(DATASET CONTENT Opens)

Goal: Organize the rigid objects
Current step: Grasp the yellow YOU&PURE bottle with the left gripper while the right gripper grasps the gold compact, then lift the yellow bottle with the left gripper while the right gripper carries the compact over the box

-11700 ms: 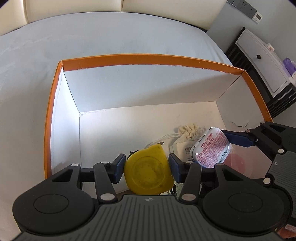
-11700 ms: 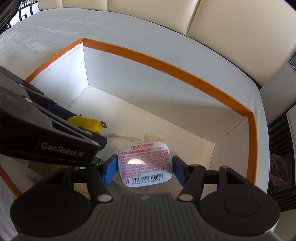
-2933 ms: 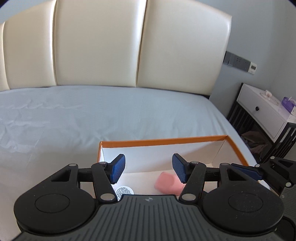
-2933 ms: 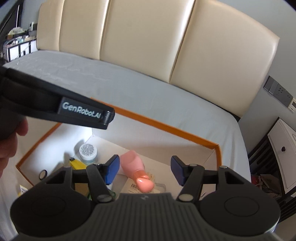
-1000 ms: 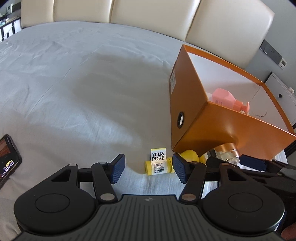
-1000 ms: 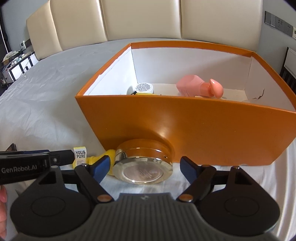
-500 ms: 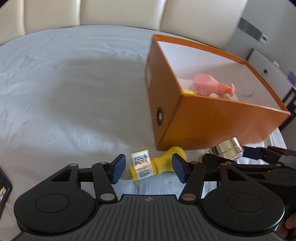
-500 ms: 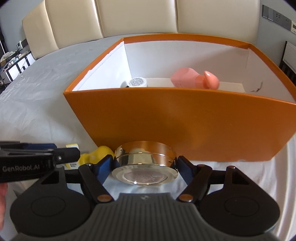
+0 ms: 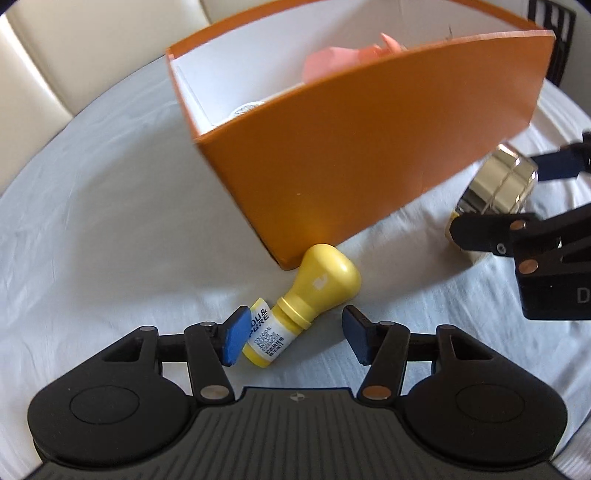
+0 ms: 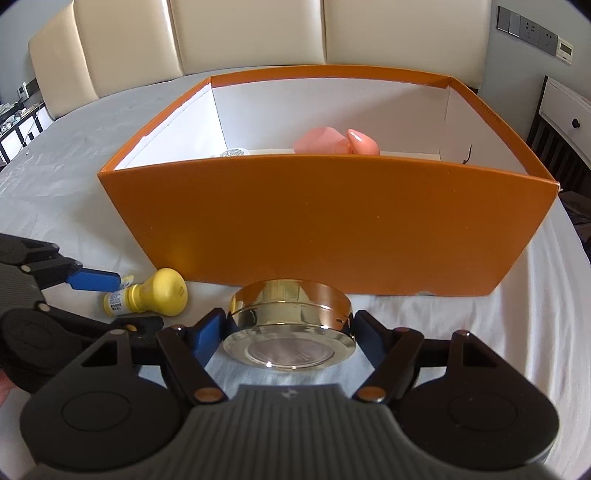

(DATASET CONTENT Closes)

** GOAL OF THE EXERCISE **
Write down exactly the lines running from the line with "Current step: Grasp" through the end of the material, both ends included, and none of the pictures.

** RESPONSE FOR THIS EXERCISE **
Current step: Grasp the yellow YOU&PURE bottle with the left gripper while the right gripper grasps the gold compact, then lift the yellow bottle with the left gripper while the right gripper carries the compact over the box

-11700 ms: 
-11700 ms: 
-2933 ms: 
-2933 ms: 
-1000 ms: 
-1000 ms: 
-500 ms: 
-500 ms: 
+0 ms: 
+0 ms: 

The answer is finished.